The Poisson Distribution
I am a huge fan of the Poisson distribution. It is special in that its one parameter (lambda) represents both the mean and the variance of the distribution. At the limit, a Poisson distribution becomes normal. But it’s most useful in helping us pattern infrequently-occurring events. For example, selling 3-4 watches per day.
Estimating a Poisson is also easy in R: lambda is simply the mean of your sample counts, and there is a function called
rpois() which takes two parameters: the number of events you want to generate and the value of lambda.
So what I want to do is take my data from SQL Server, feed it into R, and return back a prediction for the next seven days.

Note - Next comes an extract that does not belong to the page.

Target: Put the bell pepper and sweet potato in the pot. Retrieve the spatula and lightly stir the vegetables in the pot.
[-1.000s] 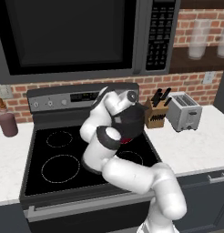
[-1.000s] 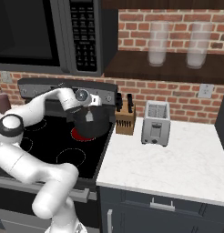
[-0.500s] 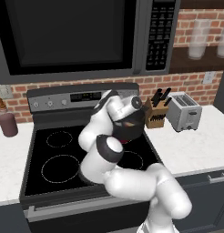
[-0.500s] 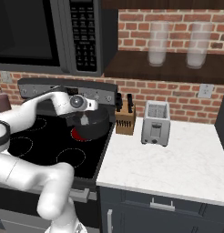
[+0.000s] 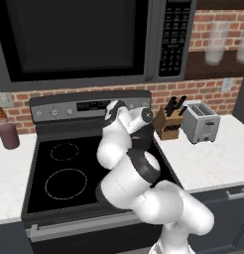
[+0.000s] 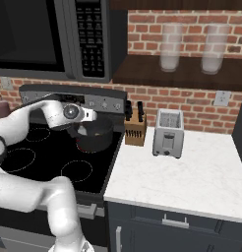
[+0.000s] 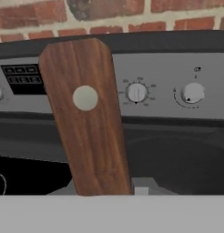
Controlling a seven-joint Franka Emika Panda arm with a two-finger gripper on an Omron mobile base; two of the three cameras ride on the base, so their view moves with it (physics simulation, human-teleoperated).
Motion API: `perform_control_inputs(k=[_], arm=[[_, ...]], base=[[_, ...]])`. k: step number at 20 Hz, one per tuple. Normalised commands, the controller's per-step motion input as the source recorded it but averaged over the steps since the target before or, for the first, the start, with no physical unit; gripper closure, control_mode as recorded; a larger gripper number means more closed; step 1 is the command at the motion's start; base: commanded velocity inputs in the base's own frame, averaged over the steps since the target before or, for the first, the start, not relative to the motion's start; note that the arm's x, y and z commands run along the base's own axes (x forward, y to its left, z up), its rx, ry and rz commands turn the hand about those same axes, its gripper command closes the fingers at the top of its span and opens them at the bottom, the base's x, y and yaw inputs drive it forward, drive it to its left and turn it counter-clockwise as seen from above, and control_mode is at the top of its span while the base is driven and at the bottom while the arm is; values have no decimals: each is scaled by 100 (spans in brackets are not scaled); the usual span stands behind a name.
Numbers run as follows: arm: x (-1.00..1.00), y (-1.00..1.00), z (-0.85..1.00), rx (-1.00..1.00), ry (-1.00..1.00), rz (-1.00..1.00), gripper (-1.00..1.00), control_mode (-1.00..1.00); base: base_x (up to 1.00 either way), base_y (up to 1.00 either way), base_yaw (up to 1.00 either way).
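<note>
Gripper: the hand [image 6: 88, 116] hangs over the back right of the stove; its fingers are pinched on the spatula, whose wooden handle [image 7: 89, 123] rises between them in the hand view. The tips themselves are hidden.
Spatula: brown wood with a pale round rivet near the top, slightly tilted in the hand view; the blade end cannot be seen.
Pot: dark grey pot [image 6: 95, 137] on the back right burner of the stove [image 6: 39, 157], just under the hand. In the left base view the arm covers most of it.
Bell pepper: cannot tell; the inside of the pot is not visible.
Sweet potato: cannot tell either.
Stove panel: grey back panel with knobs [image 7: 136, 92] and a dark display, under the brick wall.
Counter: white counter [image 6: 192, 172] right of the stove, with a knife block [image 6: 135, 129] at its back left corner and a toaster [image 6: 168, 133] just beside that.
Left side: a maroon canister [image 5: 8, 135] by the wall on the counter left of the stove.
Above: a microwave [image 5: 79, 39] over the stove.
</note>
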Motion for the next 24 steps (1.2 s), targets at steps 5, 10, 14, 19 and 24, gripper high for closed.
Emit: perform_control_inputs(k=[5, 10, 14, 19, 24], arm=[[-9, 30, 10, 0, -4, 0, 100, -100], [-5, -6, 0, -19, -26, 0, 100, -100], [-41, -23, 1, -21, -32, 0, 100, -100], [-38, -32, 2, -10, -16, 0, 100, -100], [-29, -34, 0, 0, -1, -2, 100, -100]], base=[[0, 0, 0], [0, 0, 0], [0, 0, 0], [0, 0, 0], [0, 0, 0]])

Executing An External Stored Procedure
Here’s the stored procedure call. I’m passing in when I want the process to start predicting and the number of days for prediction, and I will get back a data frame with the date and our Poisson model’s prediction for the number of watches sold:
EXEC sp_execute_external_script @language = N'R', @script = N'lambda <- mean(Sales$NumberSold) predictions <- rpois(PredictionLookaheadInDays, lambda) dates <- format(as.POSIXlt(seq(from = StartDate, by = "day", length.out = PredictionLookaheadInDays))) OutputDataSet <- data.frame(dates, predictions) ', @input_data_1 = N'SELECT SaleDate, NumberSold FROM #ItemSales', @input_data_1_name = N'Sales', @params = N'@PredictionLookaheadInDays INT, @StartDate DATE', @PredictionLookaheadInDays = 7, @StartDate = '2017-01-01' WITH RESULT SETS ( ( SaleDate DATE, NumberPredicted INT ) );
I’d like to emphasize that this model is not very good for predicting how many watches we’ll sell in a day, but does a much better job at predicting how many we’ll sell in a week. We’re generating random numbers pulled from a Poisson distribution, so the longer the timeframe we look at, the closer our model will be to reality (assuming that the underlying distribution of reality in this case follows a Poisson with the same lambda).
This wraps up part one of the series. So far, we’ve generated some results following a Poisson. Next, I’m going to build a model that we can store in the database; that way, I don’t need to keep passing in all of my data.